Für Teams im Bereich globale Mobilität ist die Richtlinie wichtig, da immer mehr Geschäftsreisende in Haft geraten können – etwa wenn eGate-Ausfälle Passprobleme offenlegen oder wenn Überzieher bei Kontrollen zur Arbeitsberechtigung aufgegriffen werden. Die Anordnung stellt klar, dass akkreditierte Rechtsvertreter „so bald wie möglich“ privaten Zugang erhalten müssen und Gewalt nur als letztes Mittel und verhältnismäßig zum legitimen Ziel wie Fluchtverhinderung oder Gefahrenabwehr eingesetzt werden darf. Wird während der Anwendung von Zwang Medikament verabreicht, müssen medizinische Mitarbeiter Dosierung dokumentieren und Nachsorgepläne erstellen.

Innenministerium erlässt neue Anordnung zum Einsatz von Gewalt in Abschiebehaftzentren


Die Betreiber der IRCs – Serco, Mitie, GEO und andere – sehen sich neuen Prüfungsmaßstäben gegenüber, darunter ein Ampelsystem (Rot-Gelb-Grün), das Vertragsverlängerungen beeinflussen könnte. Menschenrechtsorganisationen begrüßen die strengeren Kontrollen, fordern jedoch verpflichtende unabhängige Videoüberwachung. Unternehmen mit Entsandten in risikoreichen Visakategorien (z. B. Statuswechsel bei Überziehern) sollten ihre Notfallprotokolle an die neue Eskalationskette anpassen und sicherstellen, dass Rechtsbeistandsnummern den Reisenden jederzeit zugänglich sind.

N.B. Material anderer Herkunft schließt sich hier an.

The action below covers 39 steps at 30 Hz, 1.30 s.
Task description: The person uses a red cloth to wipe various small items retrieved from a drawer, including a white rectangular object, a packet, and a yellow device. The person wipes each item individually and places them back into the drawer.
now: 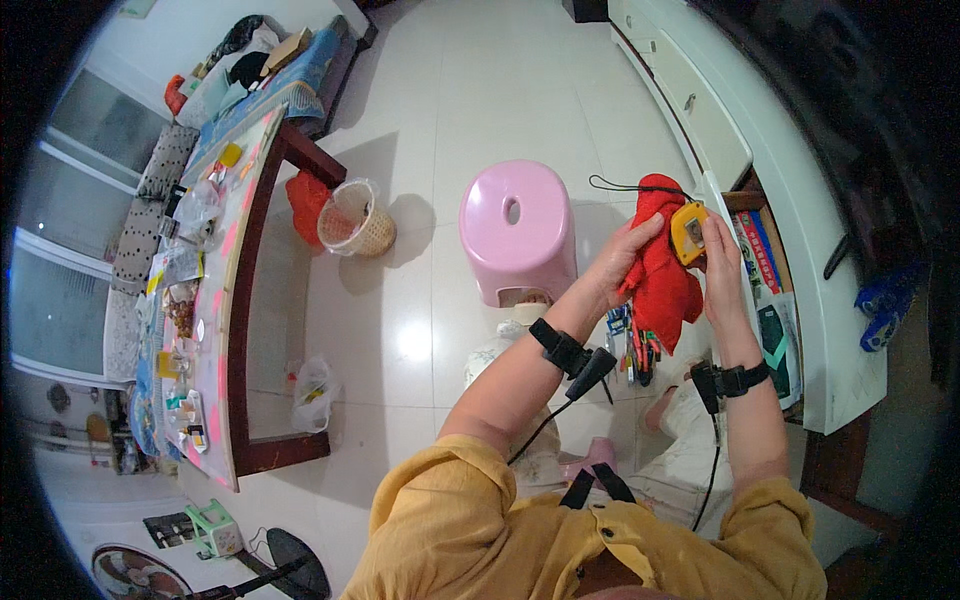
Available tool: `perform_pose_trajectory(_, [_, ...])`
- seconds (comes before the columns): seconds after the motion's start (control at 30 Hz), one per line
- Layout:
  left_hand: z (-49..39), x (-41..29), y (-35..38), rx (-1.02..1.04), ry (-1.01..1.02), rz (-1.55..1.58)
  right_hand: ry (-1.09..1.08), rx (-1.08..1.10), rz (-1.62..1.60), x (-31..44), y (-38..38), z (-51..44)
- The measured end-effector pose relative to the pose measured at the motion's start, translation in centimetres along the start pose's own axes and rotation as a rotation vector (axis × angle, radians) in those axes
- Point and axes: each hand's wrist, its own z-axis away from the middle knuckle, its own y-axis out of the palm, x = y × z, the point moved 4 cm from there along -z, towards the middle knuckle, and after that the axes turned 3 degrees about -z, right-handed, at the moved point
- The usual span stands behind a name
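A red cloth [664, 285] hangs from my left hand [626, 255], whose thumb and fingers pinch it. My right hand [720, 262] grips a yellow tape measure [688, 234] against the cloth's right side; a black cord loop [619, 185] sticks out leftward above. Below the cloth, several pens and tools [640, 352] lie in a bunch on the floor, partly hidden by it. Right of my right hand, an open drawer [791, 337] holds a red printed item [759, 251] and a dark green item [772, 349].
A pink plastic stool [517, 217] stands ahead of me, left of my hands. Farther left are a wicker wastebasket [375, 232], a white plastic bag [313, 394] and a long table [225, 300] covered with small items. The white cabinet [814, 225] runs along my right side.
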Motion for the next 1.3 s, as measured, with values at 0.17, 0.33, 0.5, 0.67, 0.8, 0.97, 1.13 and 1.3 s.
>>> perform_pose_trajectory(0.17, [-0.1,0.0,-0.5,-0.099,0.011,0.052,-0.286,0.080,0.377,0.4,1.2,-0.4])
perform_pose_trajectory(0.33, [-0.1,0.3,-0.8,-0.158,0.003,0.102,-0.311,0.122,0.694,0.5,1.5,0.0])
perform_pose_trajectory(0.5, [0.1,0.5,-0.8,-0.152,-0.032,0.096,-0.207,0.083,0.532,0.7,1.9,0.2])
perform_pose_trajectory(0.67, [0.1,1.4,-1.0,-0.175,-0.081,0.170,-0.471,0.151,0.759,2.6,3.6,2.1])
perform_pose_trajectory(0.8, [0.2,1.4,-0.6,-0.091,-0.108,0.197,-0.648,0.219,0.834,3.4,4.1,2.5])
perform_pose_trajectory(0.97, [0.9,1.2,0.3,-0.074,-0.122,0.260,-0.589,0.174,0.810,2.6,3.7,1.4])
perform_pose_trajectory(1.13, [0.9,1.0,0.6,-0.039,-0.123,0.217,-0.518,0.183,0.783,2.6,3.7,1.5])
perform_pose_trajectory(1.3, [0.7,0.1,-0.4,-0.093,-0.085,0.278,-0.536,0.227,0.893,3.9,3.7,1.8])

Die Detention Order trat mit Veröffentlichung sofort in Kraft. Arbeitgeber sollten globale Sicherheitsteams informieren und prüfen, ob Mobilitätsrichtlinien Haftfälle, medizinische Einwilligungen und Datenschutzpflichten bei namentlicher Nennung von Mitarbeitern in Vorfallberichten abdecken.